The point is that 35 mm is way too narrow if you make a zoom. SRLs used to be shipped in 50 mm and then they went to 35-70 as that gave extra on both directions. Cameras like Fuji X100 already have 35 mm so you cannot compete with them with 35-70. It offers too little extra. The fact that you prefer 35 mm is no reason to start with that. A fixed lens camera needs to be versatile.

It would be little effort to modify the current lens to APS-C which would give f/2.5-4.8. People want wide angle. When S120 -> G9 X switch went from 24 mm to 28 mm people complained.


----------



## traveller (Sep 21, 2017)

okaro said:


> The point is that 35 mm is way too narrow if you make a zoom.
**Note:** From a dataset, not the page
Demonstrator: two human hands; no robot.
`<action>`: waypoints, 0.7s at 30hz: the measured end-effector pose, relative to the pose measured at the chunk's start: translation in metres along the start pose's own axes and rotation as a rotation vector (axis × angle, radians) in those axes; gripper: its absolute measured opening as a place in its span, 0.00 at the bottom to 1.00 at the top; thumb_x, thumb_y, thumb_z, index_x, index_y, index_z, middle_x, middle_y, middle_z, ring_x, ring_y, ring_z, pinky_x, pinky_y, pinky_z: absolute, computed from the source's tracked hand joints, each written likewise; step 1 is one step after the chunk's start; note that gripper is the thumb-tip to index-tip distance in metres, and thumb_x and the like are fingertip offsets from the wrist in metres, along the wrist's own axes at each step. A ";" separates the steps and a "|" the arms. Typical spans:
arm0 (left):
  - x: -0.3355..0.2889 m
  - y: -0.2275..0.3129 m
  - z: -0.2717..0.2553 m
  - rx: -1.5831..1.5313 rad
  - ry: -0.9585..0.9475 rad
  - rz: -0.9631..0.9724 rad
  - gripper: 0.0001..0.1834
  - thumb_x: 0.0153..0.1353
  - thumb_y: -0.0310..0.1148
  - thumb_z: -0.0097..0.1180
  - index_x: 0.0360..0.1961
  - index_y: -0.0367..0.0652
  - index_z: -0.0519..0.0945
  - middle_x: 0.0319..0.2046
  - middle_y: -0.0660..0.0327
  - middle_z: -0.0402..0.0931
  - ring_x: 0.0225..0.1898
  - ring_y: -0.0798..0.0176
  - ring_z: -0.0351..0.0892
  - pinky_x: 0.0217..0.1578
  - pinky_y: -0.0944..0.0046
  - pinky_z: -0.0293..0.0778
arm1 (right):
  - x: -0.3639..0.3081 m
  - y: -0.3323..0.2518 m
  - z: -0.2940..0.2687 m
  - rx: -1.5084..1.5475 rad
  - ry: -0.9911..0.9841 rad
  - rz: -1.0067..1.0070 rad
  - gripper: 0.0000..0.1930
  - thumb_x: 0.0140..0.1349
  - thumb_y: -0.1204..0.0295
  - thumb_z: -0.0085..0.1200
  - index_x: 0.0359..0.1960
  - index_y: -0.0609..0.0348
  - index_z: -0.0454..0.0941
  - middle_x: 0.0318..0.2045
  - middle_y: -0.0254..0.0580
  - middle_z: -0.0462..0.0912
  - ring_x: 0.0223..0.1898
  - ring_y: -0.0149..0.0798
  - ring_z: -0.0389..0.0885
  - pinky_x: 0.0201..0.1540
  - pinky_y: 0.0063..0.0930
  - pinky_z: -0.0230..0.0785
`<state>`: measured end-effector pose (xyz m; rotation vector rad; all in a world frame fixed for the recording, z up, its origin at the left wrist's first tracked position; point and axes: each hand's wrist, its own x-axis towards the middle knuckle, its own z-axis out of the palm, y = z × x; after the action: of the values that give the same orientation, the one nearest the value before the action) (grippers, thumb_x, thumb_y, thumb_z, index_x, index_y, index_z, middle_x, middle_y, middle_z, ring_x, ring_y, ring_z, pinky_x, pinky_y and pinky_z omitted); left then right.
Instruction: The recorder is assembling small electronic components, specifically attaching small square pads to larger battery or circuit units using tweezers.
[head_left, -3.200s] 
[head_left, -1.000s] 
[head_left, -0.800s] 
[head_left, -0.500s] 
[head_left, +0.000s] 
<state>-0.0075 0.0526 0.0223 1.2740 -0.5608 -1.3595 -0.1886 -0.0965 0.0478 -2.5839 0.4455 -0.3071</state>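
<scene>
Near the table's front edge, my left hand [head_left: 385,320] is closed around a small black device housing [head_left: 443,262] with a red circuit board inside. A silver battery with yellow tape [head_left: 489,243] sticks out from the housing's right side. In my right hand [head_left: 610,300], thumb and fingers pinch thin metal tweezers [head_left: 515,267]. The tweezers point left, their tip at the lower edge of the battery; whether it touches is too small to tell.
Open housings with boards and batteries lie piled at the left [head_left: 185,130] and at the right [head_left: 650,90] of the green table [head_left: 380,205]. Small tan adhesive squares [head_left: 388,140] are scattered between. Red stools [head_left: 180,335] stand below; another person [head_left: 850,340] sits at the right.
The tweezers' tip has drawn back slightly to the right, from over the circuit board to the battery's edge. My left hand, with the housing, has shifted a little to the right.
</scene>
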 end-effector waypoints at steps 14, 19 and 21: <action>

Really? Why is it acceptable for a prime lens compact, but not if it's a zoom? 



okaro said:


> SRLs used to be shipped in 50 mm and then they went to 35-70 as that gave extra on both directions.


Yep and with modern lens designs, we should be able to keep a modest zoom like this much faster than the current batch of "enthusiasts' compacts" that are dog slow at the long end and do little to enthuse me. Check out the comparison graph in this DPreview article:

https://www.dpreview.com/reviews/2017-roundup-compact-enthusiast-zoom-cameras



okaro said:


> Cameras like Fuji X100 already have 35 mm so you cannot compete with them with 35-70. It offers too little extra.


Too little extra? Other than being able to compress the perspective into the short tele range without cropping out half the pixels? 



okaro said:


> The fact that you prefer 35 mm is no reason to start with that. A fixed lens camera needs to be versatile.


Nor is it a reason not to, like I stated in my first post, some will prefer a range that starts at 24 or 28mm, but the comprise you have would be a shorter long-end, or a bigger lens (which starts to push the boundaries of pocketable). 'Versatile' can mean other things than having a wide focal length range, like maintaining good depth of field control and low light shooting abilities. 



okaro said:


> It would be little effort to modify the current lens to APS-C which would give f/2.5-4.8.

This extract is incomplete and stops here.